Task brief — Write out all the data again, exactly as it stands.
= = = = = = =
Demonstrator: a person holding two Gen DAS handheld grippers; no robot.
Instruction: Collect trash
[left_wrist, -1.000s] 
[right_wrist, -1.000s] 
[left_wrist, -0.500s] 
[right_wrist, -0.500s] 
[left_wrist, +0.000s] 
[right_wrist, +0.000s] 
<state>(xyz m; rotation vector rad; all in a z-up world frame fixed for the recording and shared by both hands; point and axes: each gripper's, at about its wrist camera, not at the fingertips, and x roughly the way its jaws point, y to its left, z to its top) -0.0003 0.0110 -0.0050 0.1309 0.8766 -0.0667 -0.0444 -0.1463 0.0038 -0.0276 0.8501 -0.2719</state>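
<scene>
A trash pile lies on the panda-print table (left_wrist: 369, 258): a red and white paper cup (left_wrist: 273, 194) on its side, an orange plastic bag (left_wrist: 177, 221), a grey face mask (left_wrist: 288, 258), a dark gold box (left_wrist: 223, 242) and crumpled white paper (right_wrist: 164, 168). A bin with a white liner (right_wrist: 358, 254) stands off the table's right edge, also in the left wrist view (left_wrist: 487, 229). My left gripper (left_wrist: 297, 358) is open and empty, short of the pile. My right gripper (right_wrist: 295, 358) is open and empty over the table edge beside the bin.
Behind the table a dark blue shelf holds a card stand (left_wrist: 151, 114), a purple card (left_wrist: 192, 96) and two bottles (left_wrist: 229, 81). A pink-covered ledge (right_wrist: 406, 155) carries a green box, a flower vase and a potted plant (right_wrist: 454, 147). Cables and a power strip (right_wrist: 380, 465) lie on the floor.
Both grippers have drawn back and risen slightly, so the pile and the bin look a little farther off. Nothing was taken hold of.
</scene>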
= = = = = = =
Task output —
Demonstrator: a person holding two Gen DAS handheld grippers; no robot.
Instruction: Collect trash
[left_wrist, -1.000s] 
[right_wrist, -1.000s] 
[left_wrist, -0.500s] 
[right_wrist, -0.500s] 
[left_wrist, +0.000s] 
[right_wrist, +0.000s] 
<state>(xyz m; rotation vector rad; all in a z-up world frame fixed for the recording and shared by both hands; point and axes: each gripper's, at about its wrist camera, not at the fingertips, and x roughly the way its jaws point, y to its left, z to its top) -0.0003 0.0110 -0.0050 0.1309 0.8766 -0.0667 -0.0444 -0.1463 0.0038 -0.0276 0.8501 -0.2719</state>
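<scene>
A trash pile lies on the panda-print table (left_wrist: 369, 258): a red and white paper cup (left_wrist: 273, 194) on its side, an orange plastic bag (left_wrist: 177, 221), a grey face mask (left_wrist: 288, 258), a dark gold box (left_wrist: 223, 242) and crumpled white paper (right_wrist: 164, 168). A bin with a white liner (right_wrist: 358, 254) stands off the table's right edge, also in the left wrist view (left_wrist: 487, 229). My left gripper (left_wrist: 297, 358) is open and empty, short of the pile. My right gripper (right_wrist: 295, 358) is open and empty over the table edge beside the bin.
Behind the table a dark blue shelf holds a card stand (left_wrist: 151, 114), a purple card (left_wrist: 192, 96) and two bottles (left_wrist: 229, 81). A pink-covered ledge (right_wrist: 406, 155) carries a green box, a flower vase and a potted plant (right_wrist: 454, 147). Cables and a power strip (right_wrist: 380, 465) lie on the floor.
Both grippers have drawn back and risen slightly, so the pile and the bin look a little farther off. Nothing was taken hold of.
</scene>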

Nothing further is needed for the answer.